⟨
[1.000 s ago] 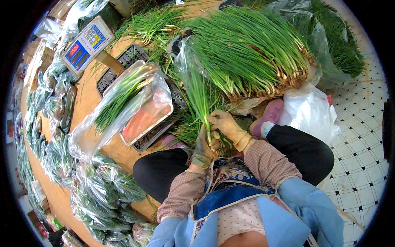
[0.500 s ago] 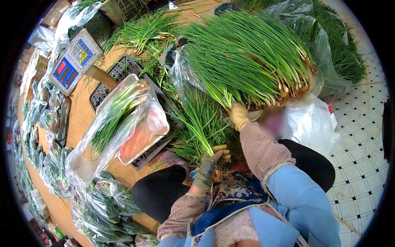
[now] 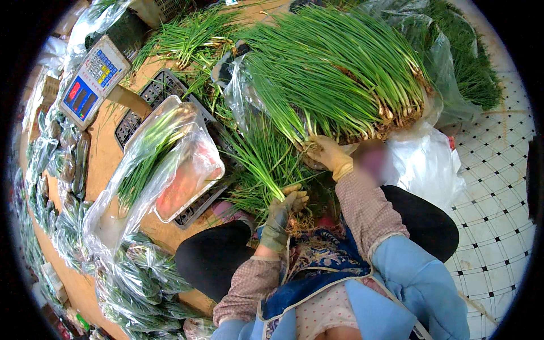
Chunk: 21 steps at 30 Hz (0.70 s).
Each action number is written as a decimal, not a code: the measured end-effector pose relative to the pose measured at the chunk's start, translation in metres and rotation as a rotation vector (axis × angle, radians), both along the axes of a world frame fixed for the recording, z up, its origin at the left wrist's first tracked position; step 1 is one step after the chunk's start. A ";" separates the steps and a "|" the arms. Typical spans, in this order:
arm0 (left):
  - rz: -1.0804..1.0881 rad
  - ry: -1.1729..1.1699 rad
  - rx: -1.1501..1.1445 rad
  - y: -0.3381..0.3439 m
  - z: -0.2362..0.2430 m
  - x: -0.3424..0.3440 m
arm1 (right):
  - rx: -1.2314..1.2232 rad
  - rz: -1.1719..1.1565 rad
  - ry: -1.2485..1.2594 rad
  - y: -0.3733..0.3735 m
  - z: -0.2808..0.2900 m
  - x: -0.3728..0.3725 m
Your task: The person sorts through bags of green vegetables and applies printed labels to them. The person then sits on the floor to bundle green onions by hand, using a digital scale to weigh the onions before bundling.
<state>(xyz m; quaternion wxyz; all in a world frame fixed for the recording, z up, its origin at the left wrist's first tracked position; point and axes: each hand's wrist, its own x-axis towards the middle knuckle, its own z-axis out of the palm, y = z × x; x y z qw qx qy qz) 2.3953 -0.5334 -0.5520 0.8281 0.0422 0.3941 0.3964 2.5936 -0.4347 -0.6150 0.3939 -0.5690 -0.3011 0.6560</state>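
Observation:
A thick heap of scallions (image 3: 345, 73) lies before me, green leaves pointing up and left, white root ends toward the lower right. At its near left edge my right hand (image 3: 327, 156), in a pale yellow glove, closes on the root ends of a few scallions. My left hand (image 3: 283, 212), gloved in grey-green with yellowish fingertips, is wrapped round a bunch of scallions (image 3: 262, 173) close to its roots. That bunch's leaves fan out up and left over loose greens. Brown roots hang below the left fingers.
On the left stands a digital scale (image 3: 95, 82), beside a white tray (image 3: 222, 170) in a dark crate (image 3: 153, 93). A clear bag of scallions (image 3: 153, 150) lies across the tray. Bagged greens (image 3: 141, 283) pile up lower left. White plastic (image 3: 430, 164) lies right, near the tiled floor (image 3: 493, 198).
My right hand has shifted slightly left along the heap's edge, its fingers now bent round root ends. My left hand still holds its bunch. The whole view has shifted a little.

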 end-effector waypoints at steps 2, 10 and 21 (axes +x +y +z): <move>-0.024 0.006 0.004 0.001 -0.001 -0.002 | -0.341 -0.179 -0.082 0.005 0.018 -0.011; 0.019 0.213 0.107 0.007 0.002 -0.004 | 0.281 0.208 -0.852 -0.072 0.081 -0.058; 0.016 0.126 0.153 -0.006 0.015 -0.012 | 0.582 0.597 -0.832 -0.122 0.118 -0.067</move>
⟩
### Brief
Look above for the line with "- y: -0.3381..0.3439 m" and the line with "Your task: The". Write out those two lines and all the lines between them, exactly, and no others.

### Your response
  - y: -0.3381..0.3439 m
  - z: -0.2362..0.2430 m
  - x: -0.3424..0.3440 m
arm1 (right):
  - rx: -1.2314..1.2232 rad
  - rz: -1.1719..1.1565 rad
  - ry: -1.2485..1.2594 rad
  - y: -0.3733..0.3735 m
  - z: -0.2808..0.2900 m
  - x: -0.3728..0.3725 m
Your task: The person sorts through bags of green vegetables and applies printed labels to them. The person then sits on the floor to bundle green onions by hand, using a digital scale to weigh the onions before bundling.

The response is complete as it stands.